On the taxi ride over, we were surprised and delighted to discover that there is a small pack of elephants that roam the area in and around Livingstone. Though the locals consider them a nuisance, it was delightful to drive past them as we wound our way up to the falls. We arrived and wove our way through the small shops selling souvenirs to find the entrance to the park. Once we had paid to get in, we were led down a path through the woods by two local guides.
Up until this point we hadn’t actually seen the falls, but as we rounded a corner suddenly the land simply disappeared, and we were left clinging to a railing, gazing out at a primeval, magnificent tableau that stretched to the horizon. I could never have conceptualized the falls themselves before I saw them, and even to explain the sight is a task. The falls spring down sheer rock walls for what seems like miles, and series’ of connected gorges crisscross the land. Our guides took us through the pools and rocks at the top of the falls, following a path that only they could see, and brought us to the edge, where we peered cautiously down into the abyss. We found a pool large enough to swim in, and jumped in to cool off, crawling as near to the point where the water spilled off into nothingness as we dared. After we had our fill of swimming, we walked back across the top of the falls and spent the rest of the day exploring all the nooks and crannies of the park.
On the way out, we were accosted by the street vendors again. They were far more pushy than any we had encountered before, and it was only with great effort that we disentangled ourselves. A few of us were practically forced into buying items in order to leave the shop, but once we were free we headed back into Livingstone, exhausted. After a light dinner from the grocery store, we retired to our two tiny tents.
The next morning, we arose in preparation for our day at Abseil Zambia. Abseil is a series of extreme activities, including rappelling down cliffsides, both face up and face down, the Flying Fox (riding across a gorge suspended from a wire above you), and the terrifying Gorge Swing. The Gorge Swing is simply insane; you attach yourself to a rope, and then step off a cliff, falling 180 feet straight down before the rope ends and begins pulling you across the gorge near the bottom. After a great deal of fear and twitchiness, I did manage to do every one of the activities (the Flying Fox was the most fun). Between walking between them and getting each person ready for them, this took basically the whole day, and we returned to the hostel sore and utterly tired. Unfortunately, there was nothing but the cold and the hard ground under us to welcome us to sleep that night, but we soldiered on.

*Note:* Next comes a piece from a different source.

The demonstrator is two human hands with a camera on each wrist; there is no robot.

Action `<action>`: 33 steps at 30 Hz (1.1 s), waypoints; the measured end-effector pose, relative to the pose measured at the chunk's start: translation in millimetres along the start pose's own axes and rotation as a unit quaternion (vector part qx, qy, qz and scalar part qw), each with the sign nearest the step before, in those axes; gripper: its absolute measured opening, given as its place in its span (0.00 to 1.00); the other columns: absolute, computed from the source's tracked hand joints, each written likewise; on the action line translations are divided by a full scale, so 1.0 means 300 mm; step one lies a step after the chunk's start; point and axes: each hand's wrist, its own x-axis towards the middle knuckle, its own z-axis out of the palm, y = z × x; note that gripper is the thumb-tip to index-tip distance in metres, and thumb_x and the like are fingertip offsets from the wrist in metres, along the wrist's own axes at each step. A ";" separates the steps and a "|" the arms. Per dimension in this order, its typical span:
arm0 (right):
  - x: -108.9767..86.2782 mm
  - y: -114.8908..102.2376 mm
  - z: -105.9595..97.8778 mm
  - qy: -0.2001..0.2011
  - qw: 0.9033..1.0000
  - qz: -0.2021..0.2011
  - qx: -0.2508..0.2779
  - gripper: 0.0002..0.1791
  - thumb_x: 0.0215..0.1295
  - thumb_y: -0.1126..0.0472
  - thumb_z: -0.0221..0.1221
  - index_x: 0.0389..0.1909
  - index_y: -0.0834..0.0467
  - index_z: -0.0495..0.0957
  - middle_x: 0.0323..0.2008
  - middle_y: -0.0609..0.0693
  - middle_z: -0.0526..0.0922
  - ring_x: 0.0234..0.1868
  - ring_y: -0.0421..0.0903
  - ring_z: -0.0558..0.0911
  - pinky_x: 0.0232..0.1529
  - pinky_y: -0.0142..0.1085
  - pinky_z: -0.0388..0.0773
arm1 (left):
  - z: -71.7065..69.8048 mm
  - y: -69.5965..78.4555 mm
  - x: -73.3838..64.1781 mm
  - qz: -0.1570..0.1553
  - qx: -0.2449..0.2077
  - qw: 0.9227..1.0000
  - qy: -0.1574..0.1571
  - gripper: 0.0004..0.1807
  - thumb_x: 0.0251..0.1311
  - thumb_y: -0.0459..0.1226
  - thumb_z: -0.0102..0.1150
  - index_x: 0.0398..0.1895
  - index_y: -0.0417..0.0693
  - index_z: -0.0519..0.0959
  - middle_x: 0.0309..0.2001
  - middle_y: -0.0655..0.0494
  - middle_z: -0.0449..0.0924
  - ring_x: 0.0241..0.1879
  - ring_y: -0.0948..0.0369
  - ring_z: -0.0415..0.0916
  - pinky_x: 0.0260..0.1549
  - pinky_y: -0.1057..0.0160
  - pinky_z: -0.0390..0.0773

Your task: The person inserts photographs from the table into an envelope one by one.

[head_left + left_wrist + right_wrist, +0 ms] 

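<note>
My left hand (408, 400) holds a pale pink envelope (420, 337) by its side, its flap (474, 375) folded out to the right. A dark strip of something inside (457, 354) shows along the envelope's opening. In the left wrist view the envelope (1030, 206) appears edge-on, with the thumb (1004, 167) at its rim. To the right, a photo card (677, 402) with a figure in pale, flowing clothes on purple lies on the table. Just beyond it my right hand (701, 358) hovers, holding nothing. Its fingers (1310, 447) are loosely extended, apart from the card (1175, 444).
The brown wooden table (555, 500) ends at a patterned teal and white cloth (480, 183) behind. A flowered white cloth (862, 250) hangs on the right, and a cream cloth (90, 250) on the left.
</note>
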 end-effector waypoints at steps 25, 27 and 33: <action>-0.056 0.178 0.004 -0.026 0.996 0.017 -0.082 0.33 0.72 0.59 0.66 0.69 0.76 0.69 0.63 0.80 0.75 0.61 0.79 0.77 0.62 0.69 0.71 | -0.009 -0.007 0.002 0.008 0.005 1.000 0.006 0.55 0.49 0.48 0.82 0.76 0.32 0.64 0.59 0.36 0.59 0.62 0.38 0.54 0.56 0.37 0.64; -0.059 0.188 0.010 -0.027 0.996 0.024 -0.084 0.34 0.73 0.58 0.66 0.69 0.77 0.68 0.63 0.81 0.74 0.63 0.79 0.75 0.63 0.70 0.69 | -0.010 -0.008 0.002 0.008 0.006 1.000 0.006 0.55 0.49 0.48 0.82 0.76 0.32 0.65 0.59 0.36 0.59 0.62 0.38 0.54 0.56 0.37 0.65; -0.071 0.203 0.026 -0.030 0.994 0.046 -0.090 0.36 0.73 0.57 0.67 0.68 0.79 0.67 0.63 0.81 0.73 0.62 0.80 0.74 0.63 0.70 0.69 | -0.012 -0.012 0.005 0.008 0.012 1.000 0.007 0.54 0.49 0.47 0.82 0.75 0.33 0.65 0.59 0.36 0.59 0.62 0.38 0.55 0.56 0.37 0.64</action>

After the long day of adrenaline thrills, we decided to call the next day a rest day. We lounged by the pool, some people visited a crocodile park, while I gave myself over to reading good books from the surprisingly large hostel library. We also discovered that there was a Mexican restaurant in town! Missing home, we decided we had to try it, and see if it lived up to what we were used to in the US. Overall, it lived up to expectations, and I had the most delicious nachos I’ve tasted in possibly years.
The rest of the trip was less exciting. We crossed the border into Zimbabwe to continue the journey, but then I, who had planned on leaving early from Zimbabwe in order to get back to the University when school began again, found out that there is no good way to leave Zimbabwe. Short on time and options, I was forced to return to Zambia to catch a bus back to Gaborone. Nonetheless, it was a superb trip, and one of the best experiences I’ve had in Africa so far.